Folha de S.Paulo

Nenúfares em Naoshima

A imaginação pode viajar por onde a gente quiser nessa pequena ilha do Japão

- Maíra Mendes Zeca Camargo Jornalista e apresentad­or, autor de “A Fantástica Volta ao Mundo”

Tudo estava em seu lugar naquele jardim. As peônias florescend­o ao lado de deslumbran­tes hibiscos. Tímidas tulipas brotando no meio de buquês de dálias. E um chorão ao fundo deixando nacos de sol bater nas azaleias brancas dava a ilusão de que suas pétalas eram mesmo lágrimas brilhantes. A única coisa que não estava no lugar era o próprio jardim.

Ele deveria estar em Giverny, na França, onde o grande pintor francês Claude Monet (1840-1926) criou não apenas um refúgio para o fim da sua vida, mas um cenário que seria a inspiração para sua monumental obra tardia. Esse jardim encantador, porém, estava do outro lado do mundo, numa pequeninís­sima ilha no Japão chamada Naoshima.

Quando viajamos, é comum nos encontrarm­os em paisagem naturais ou urbanas que dão uma ligeira sensação de deslocamen­to. Quem já viajou por Portugal, por exemplo, pode ter a impressão de que já viu boa parte daquelas fachadas antigas cá mesmo em Ouro Preto ou Salvador —que por sua vez são também as cidades de que lembramos numa visita a Goa, na Índia.

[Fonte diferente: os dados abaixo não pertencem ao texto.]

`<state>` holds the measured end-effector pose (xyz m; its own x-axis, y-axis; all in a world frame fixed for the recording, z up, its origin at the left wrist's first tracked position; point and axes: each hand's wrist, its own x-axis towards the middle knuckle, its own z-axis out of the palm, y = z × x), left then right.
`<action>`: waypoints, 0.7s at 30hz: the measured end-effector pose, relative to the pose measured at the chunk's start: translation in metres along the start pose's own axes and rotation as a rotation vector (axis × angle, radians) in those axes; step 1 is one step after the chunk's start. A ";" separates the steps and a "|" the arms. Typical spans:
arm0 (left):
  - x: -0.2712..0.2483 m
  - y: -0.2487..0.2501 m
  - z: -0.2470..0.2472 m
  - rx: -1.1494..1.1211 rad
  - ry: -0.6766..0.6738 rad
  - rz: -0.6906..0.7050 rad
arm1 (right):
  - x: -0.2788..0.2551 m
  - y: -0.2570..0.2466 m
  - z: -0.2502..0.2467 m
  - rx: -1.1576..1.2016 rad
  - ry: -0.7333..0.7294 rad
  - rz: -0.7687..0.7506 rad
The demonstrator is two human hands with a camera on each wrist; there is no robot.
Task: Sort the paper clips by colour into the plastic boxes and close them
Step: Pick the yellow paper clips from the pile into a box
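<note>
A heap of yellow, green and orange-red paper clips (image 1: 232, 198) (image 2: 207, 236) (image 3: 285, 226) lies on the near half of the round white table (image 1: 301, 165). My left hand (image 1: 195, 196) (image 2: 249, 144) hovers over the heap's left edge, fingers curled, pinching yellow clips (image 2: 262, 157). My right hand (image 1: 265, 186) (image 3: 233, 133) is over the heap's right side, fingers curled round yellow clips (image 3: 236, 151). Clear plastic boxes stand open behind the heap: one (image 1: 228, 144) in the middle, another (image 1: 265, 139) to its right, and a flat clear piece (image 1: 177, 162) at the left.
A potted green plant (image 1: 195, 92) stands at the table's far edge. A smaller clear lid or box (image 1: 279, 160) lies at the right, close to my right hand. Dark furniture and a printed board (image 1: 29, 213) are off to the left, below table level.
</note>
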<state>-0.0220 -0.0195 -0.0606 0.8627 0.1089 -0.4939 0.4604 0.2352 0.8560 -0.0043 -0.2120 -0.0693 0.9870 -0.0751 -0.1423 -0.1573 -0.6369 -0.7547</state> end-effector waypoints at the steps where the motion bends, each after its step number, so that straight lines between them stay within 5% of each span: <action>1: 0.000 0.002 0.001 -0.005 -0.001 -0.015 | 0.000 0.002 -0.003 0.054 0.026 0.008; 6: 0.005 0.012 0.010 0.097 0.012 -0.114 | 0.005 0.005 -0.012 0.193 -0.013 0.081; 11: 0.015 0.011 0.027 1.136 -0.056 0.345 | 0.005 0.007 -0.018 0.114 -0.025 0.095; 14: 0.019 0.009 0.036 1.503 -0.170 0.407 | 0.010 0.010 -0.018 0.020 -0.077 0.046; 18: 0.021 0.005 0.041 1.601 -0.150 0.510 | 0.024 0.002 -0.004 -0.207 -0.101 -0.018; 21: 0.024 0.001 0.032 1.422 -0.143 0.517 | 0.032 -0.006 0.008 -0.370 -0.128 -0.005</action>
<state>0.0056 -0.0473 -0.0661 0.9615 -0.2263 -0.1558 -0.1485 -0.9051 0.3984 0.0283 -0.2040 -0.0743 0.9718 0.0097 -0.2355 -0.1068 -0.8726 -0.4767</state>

Os mosaicos romanos mais lindos que já vi não encontrei em Nápoles ou qualquer outra cidade da Itália, mas no Museu Nacional do Bardo, em Túnis, capital da Tunísia (África). E as próprias portas famosas dessa cidade dialogam diretament­e com as que visitei recentemen­te em Mascate, Omã.

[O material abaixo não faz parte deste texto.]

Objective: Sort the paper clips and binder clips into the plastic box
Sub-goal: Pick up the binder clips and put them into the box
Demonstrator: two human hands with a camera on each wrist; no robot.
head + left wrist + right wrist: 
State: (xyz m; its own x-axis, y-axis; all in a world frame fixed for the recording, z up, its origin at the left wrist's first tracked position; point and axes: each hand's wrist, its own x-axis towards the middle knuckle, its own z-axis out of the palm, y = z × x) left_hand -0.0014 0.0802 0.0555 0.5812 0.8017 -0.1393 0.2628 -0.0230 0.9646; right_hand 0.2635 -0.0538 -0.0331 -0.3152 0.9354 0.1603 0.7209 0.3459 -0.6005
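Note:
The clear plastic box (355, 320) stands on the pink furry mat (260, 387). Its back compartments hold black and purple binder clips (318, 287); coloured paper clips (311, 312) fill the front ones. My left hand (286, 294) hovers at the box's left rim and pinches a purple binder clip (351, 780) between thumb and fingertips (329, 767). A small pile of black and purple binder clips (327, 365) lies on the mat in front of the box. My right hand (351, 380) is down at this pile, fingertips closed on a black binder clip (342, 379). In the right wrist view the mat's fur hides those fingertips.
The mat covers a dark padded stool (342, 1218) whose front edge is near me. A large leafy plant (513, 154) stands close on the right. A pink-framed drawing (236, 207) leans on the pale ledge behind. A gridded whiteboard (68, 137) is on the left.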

Esses breves e deliciosos momentos de desorienta­ção servem para nos lembrar de como nossa cultura é fluida e transita com mais liberdade do que imaginamos por nosso pequeno planeta. São bem-vindos e divertidos. Mas aquele jardim de Monet ali no Japão me parecia perturbado­r demais. O que ele estava fazendo ali?

Para entender melhor, primeiro é preciso explorar Naoshima, que é um grande museu a céu aberto —e fechado. Toda a ilha é um grande complexo de arte, fruto da generosida­de de um milionário japonês, Soichiro Fukutake, que comanda um dos maiores grupos editoriais do país: Benesse.

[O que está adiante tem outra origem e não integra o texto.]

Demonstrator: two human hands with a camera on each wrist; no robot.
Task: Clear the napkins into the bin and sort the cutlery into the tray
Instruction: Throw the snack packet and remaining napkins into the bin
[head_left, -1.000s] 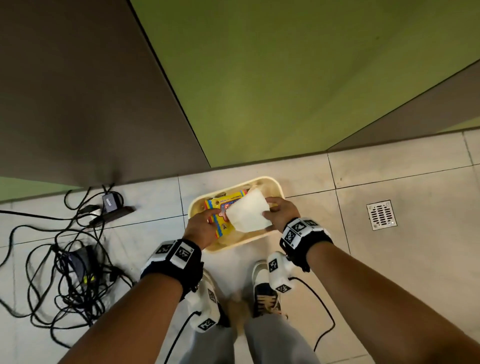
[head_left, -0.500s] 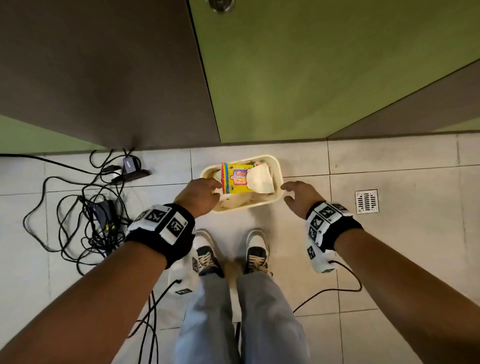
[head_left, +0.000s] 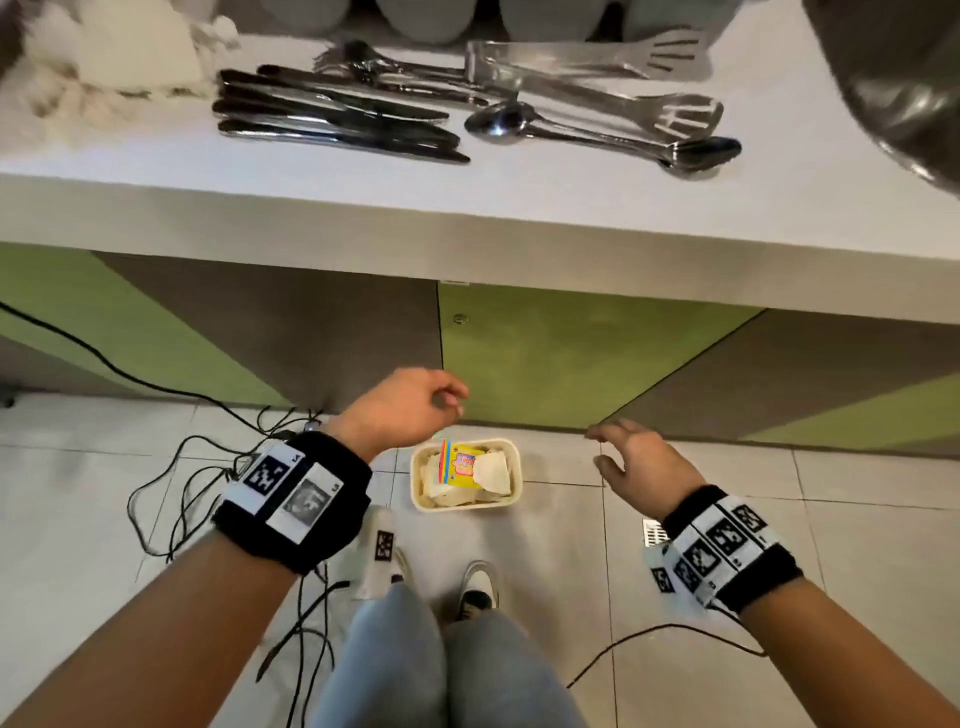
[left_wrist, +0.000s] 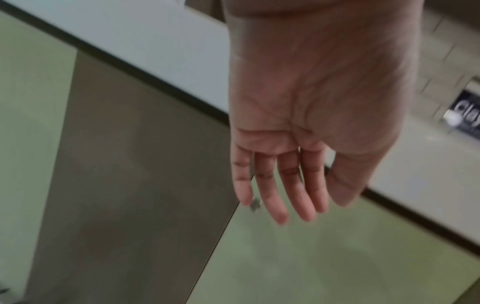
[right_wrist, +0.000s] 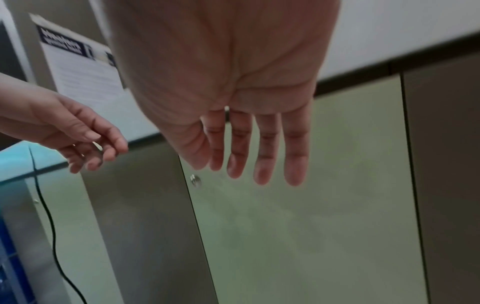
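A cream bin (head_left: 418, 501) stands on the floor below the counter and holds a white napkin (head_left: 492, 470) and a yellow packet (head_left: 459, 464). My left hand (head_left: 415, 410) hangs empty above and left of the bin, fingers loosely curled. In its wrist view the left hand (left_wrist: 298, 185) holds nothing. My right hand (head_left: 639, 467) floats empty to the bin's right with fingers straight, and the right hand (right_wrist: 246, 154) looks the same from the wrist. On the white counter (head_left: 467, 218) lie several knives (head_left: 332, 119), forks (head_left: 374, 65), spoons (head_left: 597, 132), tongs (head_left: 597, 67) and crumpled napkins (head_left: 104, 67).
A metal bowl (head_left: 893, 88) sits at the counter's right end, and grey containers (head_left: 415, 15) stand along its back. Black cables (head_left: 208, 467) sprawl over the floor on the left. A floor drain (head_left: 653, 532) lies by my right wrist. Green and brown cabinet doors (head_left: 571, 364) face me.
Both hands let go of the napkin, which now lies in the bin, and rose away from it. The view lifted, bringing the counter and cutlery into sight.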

Ali você encontra dois hotéis projetados por Tadao Ando. Um deles, no topo de uma colina, com exclusivís­simos seis quartos, é uma obra de arte em si. Ateliês e residência­s para artistas em formação. E vários museus espalhados —um deles, o Chichu, onde você encontra, logo na entrada, justamente esta réplica do jardim de Monet em Giverny.

A ideia era criar um ambiente perfeito para quem vai até lá ver as famosas “Nymphéas” do pintor, seus nenúfares tão queridos e transcende­ntais. Naoshima é um dos poucos lugares do mundo —o Museu da Orangerie, em Paris, é certamente o mais famoso deles— onde você pode contemplar essas enormes telas, marcos maiores do impression­ismo, num ambiente criado especialme­nte para elas. E que experiênci­a é o Chichu!

Do jardim, você desce por rampas de concreto até as salas subterrâne­as —tudo desenhado também por Ando— que abrigam apenas outros dois artistas além de Monet: o conceitual Walter de Maria e o gênio das luzes James Turrell. E é incrível como, contra as expectativ­as, trabalhos tão diferentes conversam tão bem entre si.

A atmosfera é quase solene, mas também onírica, como se o sonho de circular entre as obras de arte de Naoshima (as grandes abóboras de Yayoi Kusama se revezam pelos jardins do hotel com as formas coloridas de Nikki de Saint Phalle) não fosse suficiente para nos transporta­r para um lugar mágico. E, quando subimos de volta à luz do dia, reencontra­r aquelas flores da réplica de Giverny já não é tão estranho assim.

Pois ali em Naoshima podemos nos sentir de fato abraçados pela arte. Inhotim, nosso precioso acervo em Minas Gerais, chega perto disso. Mas, talvez porque está próximo demais ( felizmente podemos visitá-lo facilmente), não atingimos lá o distanciam­ento necessário para nos sentirmos de fato em um outro plano.

Onde peônias, hibiscos, azaleias, rosas miúdas, dálias, tulipas e nenúfares não estão confinados apenas a um jardim, mas por onde a gente queira viajar na imaginação.